And it was quite the sight seeing tour, is every day brought something different. We saw a pod of manatees in the river mouth at the head of the Bay. Apparently a mother and four little hundred pound calfs. Also bald eagles and several alligators back in the marsh.

And I learned a new tasty treat to eat with my fried fish. It's mango and tropical fruit Greek yogurt mixed with guacamole and a little bit of lemon juice. Add a little bit of picante sauce on the side and it makes great fish tacos with yellow rice and black beans. The partner also spices is it up with a little chopped onions and chopped tomatoes, but I passed on that part.

A view of my buddy fishing in his boat from my boat across the marsh.

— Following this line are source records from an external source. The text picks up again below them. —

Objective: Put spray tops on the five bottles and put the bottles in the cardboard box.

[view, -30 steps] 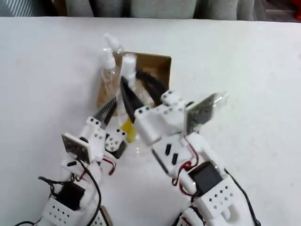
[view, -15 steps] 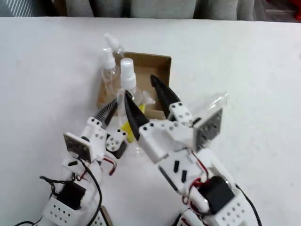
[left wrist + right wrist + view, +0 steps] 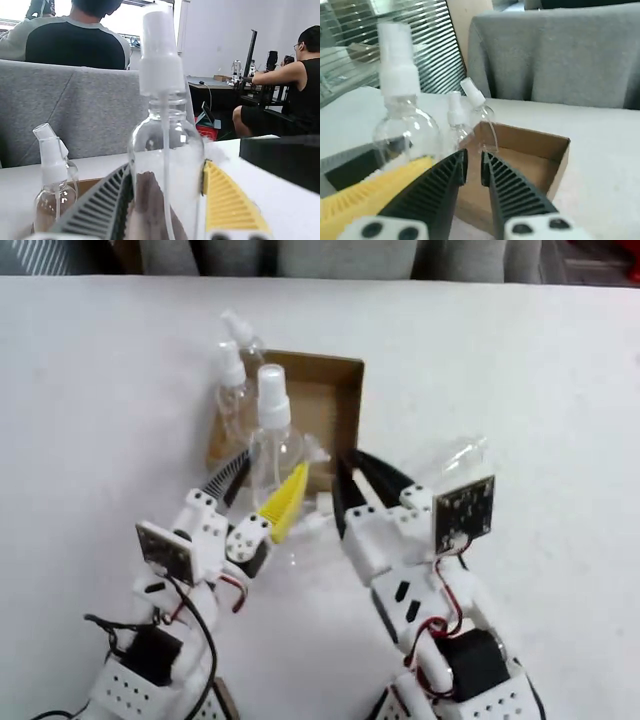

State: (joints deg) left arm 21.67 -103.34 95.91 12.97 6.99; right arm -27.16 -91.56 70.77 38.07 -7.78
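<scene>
A clear bottle [image 3: 272, 435] with a white spray top stands upright in front of the cardboard box [image 3: 325, 390]. My left gripper [image 3: 272, 462] is shut on its body, grey finger on one side and yellow finger [image 3: 225, 205] on the other. The same bottle [image 3: 165, 145] is close up in the left wrist view. My right gripper [image 3: 352, 460] sits just right of it, black fingers [image 3: 445, 185] nearly together with nothing between them. Two capped bottles [image 3: 232, 385] stand at the box's left side; I cannot tell if they are inside it.
Another clear bottle [image 3: 455, 455] lies on its side on the white table [image 3: 520, 370], right of the box and partly behind the right arm. The box [image 3: 540, 150] is open-topped. People sit in the room behind.
The right gripper pulled back from the held bottle toward the front right and its wide-open fingers closed. The left gripper kept the bottle still.
</scene>
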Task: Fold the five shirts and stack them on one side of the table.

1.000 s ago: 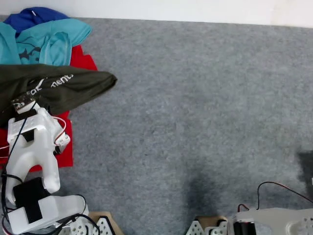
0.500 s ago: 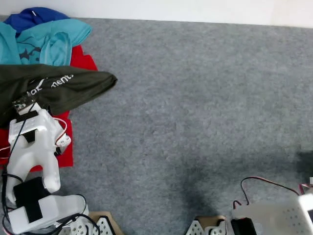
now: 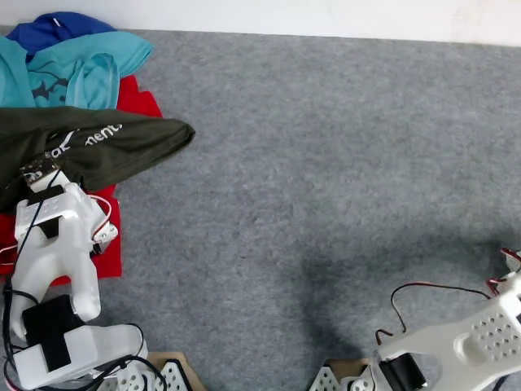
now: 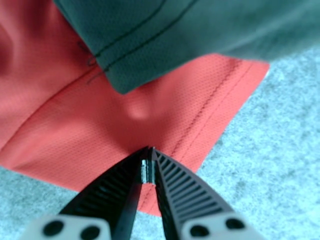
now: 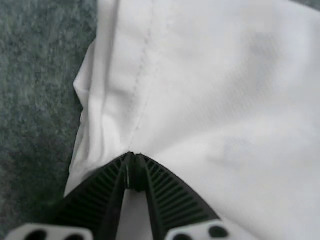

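Down at lower right, our right end effector [image 5: 131, 172] pinches the white shirt [image 5: 225, 100]; left end effector [image 4: 148, 167] sits closed on the red shirt [image 4: 100, 125]. Fetching step, we reckon; next, spread it across open bench [image 3: 326, 163].

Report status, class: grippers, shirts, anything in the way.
Left gripper shut, over red shirt. Right gripper shut on white shirt. Dark shirt overlaps the red one.

The high camera looks straight down over the grey bench [image 3: 326, 163] from afar. Wrist cameras sit close behind their jaws: left faces the red shirt [image 4: 75, 125], shared with overhead; right, a white shirt [image 5: 225, 100].
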### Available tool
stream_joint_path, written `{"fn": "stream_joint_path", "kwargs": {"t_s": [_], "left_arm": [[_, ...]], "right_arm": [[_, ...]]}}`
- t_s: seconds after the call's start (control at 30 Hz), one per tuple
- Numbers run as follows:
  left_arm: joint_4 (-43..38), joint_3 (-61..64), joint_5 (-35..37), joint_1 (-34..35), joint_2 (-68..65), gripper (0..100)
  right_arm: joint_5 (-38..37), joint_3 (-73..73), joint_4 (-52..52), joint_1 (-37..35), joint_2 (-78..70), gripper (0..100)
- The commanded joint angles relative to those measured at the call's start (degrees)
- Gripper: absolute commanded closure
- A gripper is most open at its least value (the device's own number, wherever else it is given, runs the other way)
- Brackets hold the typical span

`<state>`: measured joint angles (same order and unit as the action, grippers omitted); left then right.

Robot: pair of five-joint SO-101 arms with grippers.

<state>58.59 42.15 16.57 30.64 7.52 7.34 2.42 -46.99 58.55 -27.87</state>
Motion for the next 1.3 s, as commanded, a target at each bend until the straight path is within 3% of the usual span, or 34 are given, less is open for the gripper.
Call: {"fn": "stream_joint_path", "kwargs": {"t_s": [0.0, 0.23, 0.47, 0.7, 0.87, 1.07, 1.27], "left_arm": [[-1.14, -0.04, 0.09, -0.75, 2.24, 99], [-1.41, -1.89, 0.18, -0.57, 2.86, 99], [6.95, -15.34, 0.35, 6.64, 2.86, 98], [16.44, -27.74, 0.09, 7.25, 2.68, 71], [16.97, -34.15, 0.26, 11.82, 2.15, 69], [16.88, -40.66, 0.18, 13.23, 0.31, 70], [17.76, -53.14, 0.18, 13.85, -14.02, 70]], "right_arm": [[0.7, 4.35, -0.57, -0.92, 0.75, 99.2], [0.26, 7.69, -0.84, 2.33, 9.01, 98.9], [-4.22, 7.96, -17.63, -3.74, 21.76, 79.3], [-4.22, 7.34, -29.05, -9.89, 38.73, 79.6], [-7.91, -0.04, -36.09, -16.57, 49.19, 79.6], [-8.62, -17.27, -33.1, -22.81, 62.29, 79.6], [-8.53, -32.92, -25.19, -24.66, 73.71, 79.6]]}}
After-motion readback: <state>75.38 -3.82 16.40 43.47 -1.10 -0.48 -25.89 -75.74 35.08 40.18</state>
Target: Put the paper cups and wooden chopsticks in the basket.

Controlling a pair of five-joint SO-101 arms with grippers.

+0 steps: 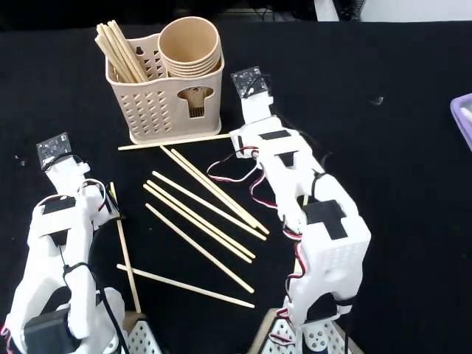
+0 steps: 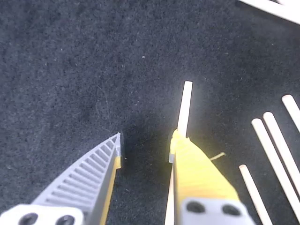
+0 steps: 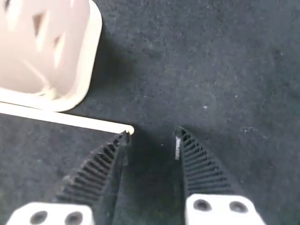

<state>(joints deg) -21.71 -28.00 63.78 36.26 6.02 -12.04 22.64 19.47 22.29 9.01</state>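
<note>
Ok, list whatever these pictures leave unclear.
High view: purple object, cut off by the right edge.
High view: brown paper cups nested in the beige slotted plastic basket; count hidden.
Left wrist view: wooden chopstick runs under the left gripper; contact unclear.

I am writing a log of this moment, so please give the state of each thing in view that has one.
basket: upright, partly filled.
paper cups: stacked, inside basket.
chopsticks in basket: standing on end.
loose chopsticks: lying flat on table.
left gripper: open, empty.
right gripper: open, empty.
</note>
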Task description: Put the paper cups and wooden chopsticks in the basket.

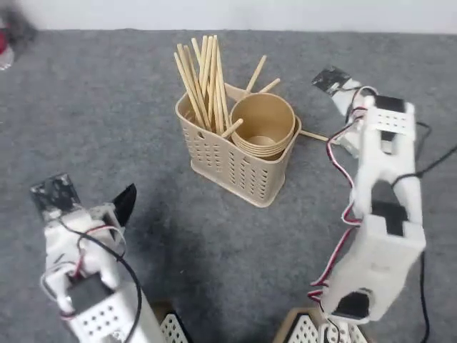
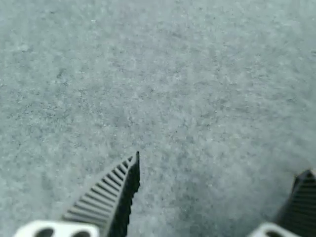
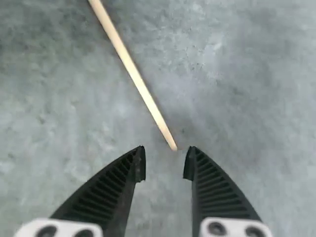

No photos not loading right now, but anyway, a great time was had by all...


----------



## Hooty Hoot (Apr 16, 2017)

Did you stay at Bay City?


----------



## 1eyefishing (Apr 16, 2017)

6 nights at Bay City Lodge. 400 bucks per person for the three of us. The restaurant was open only one night. And they had no shrimp. Had to fish a couple of days without shrimp before we found some elsewhere... So we kept at least one boat on a trailer to be portable. We launched from Bay City, Saint George Island, Indian pass, and presnell's in St. Joe Bay.


----------



## Hooty Hoot (Apr 16, 2017)

I was planning on going down next month but it looks like it may fall through as my fishing partner will probably be unable to go. We stayed at Bay City last year. Thought it was a little pricey for a fish camp but I love the place. I like to take my fishing trips on the " come home when I feel like it" plan but accommodations usually cut me short. Wish I could find a cheap place to stay.


----------



## 1eyefishing (Apr 16, 2017)

Mr. Haney, 
p.m. sent...


----------



## fish hawk (Apr 16, 2017)

Hooty Hoot said:


> I was planning on going down next month but it looks like it may fall through as my fishing partner will probably be unable to go. We stayed at Bay City last year. Thought it was a little pricey for a fish camp but I love the place. I like to take my fishing trips on the " come home when I feel like it" plan but accommodations usually cut me short. Wish I could find a cheap place to stay.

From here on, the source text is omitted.